▶ _Try it_:
Set down exactly, from the records below, the line with "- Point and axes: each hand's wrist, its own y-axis" through the line with "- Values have", and nothing else.

▶ _Data_:
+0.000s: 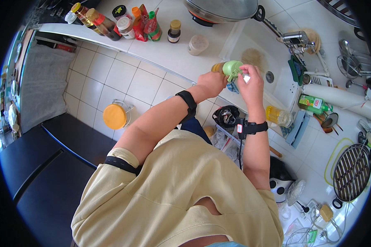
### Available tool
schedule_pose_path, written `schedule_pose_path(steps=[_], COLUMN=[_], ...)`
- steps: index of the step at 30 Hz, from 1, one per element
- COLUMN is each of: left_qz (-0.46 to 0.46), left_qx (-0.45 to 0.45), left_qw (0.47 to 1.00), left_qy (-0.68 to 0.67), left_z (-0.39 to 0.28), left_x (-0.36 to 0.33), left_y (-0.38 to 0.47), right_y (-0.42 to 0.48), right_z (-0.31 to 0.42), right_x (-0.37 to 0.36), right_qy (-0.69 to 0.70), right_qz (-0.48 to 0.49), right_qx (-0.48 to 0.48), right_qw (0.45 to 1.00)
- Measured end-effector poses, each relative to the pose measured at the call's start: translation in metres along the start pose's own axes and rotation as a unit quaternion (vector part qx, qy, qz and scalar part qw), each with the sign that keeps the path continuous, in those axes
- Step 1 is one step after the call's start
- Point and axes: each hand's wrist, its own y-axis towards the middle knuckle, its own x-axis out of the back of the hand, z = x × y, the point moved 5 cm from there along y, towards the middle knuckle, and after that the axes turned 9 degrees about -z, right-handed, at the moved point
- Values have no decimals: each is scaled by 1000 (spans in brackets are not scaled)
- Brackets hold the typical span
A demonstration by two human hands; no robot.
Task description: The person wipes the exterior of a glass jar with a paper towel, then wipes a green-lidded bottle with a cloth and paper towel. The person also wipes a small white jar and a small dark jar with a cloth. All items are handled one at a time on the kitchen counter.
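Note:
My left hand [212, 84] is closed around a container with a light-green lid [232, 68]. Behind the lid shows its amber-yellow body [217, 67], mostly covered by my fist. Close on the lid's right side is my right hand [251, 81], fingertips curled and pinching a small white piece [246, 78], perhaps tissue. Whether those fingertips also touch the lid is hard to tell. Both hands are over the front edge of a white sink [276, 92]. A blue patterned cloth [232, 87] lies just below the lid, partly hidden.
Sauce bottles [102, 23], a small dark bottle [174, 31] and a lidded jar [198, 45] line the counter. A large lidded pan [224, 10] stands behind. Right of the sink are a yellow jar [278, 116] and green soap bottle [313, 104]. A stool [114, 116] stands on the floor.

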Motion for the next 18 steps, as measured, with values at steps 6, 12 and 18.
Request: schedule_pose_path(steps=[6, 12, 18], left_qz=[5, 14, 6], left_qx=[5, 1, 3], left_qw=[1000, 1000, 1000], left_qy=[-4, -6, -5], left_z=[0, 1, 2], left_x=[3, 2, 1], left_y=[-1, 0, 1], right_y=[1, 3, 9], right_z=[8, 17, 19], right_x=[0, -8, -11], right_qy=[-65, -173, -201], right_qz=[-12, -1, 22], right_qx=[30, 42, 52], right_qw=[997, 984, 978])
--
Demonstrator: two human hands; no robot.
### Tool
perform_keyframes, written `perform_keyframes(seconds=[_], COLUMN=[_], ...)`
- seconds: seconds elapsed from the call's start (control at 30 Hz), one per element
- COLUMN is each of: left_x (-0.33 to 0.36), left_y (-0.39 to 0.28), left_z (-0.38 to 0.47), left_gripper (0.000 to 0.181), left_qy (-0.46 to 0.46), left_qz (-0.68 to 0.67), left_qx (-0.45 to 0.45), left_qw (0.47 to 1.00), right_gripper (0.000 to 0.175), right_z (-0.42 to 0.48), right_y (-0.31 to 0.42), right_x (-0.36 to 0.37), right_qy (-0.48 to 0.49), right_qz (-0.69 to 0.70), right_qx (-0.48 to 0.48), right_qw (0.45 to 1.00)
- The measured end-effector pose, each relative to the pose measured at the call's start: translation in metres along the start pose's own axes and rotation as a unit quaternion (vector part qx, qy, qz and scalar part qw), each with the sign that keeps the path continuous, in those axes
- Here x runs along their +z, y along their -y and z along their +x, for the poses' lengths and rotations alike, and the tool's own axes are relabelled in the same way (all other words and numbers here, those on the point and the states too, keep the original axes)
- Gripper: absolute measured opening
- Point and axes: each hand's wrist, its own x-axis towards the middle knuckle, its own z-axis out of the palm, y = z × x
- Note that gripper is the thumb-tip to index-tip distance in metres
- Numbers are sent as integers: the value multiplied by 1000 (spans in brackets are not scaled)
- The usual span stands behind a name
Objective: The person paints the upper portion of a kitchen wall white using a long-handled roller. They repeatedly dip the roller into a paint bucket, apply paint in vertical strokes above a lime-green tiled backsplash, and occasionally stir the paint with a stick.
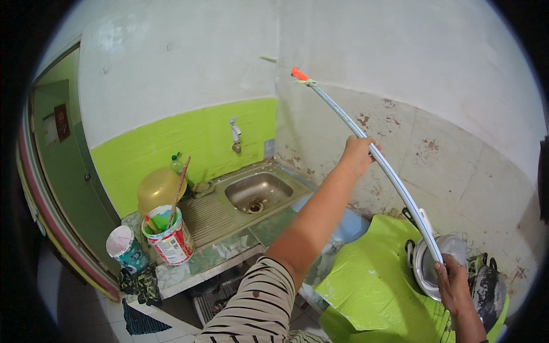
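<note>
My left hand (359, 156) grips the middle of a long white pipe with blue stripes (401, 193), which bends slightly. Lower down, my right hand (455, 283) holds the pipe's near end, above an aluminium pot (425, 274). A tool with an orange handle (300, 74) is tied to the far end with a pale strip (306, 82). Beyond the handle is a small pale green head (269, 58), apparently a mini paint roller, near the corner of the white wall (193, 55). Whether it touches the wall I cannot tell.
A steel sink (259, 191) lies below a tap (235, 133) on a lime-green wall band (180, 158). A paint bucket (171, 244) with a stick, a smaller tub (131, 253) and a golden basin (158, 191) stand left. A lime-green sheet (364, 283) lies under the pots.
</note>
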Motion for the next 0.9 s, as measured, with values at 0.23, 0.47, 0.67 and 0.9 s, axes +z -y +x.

▶ _Problem solution_:
- Point and axes: each hand's wrist, its own y-axis towards the middle knuckle, its own x-axis out of the back of the hand, z = x × y, the point moved 5 cm from there along y, towards the middle knuckle, and after that the axes turned 9 degrees about -z, right-handed, at the moved point
- Values have no decimals: each is scaled by 1000 (spans in brackets are not scaled)

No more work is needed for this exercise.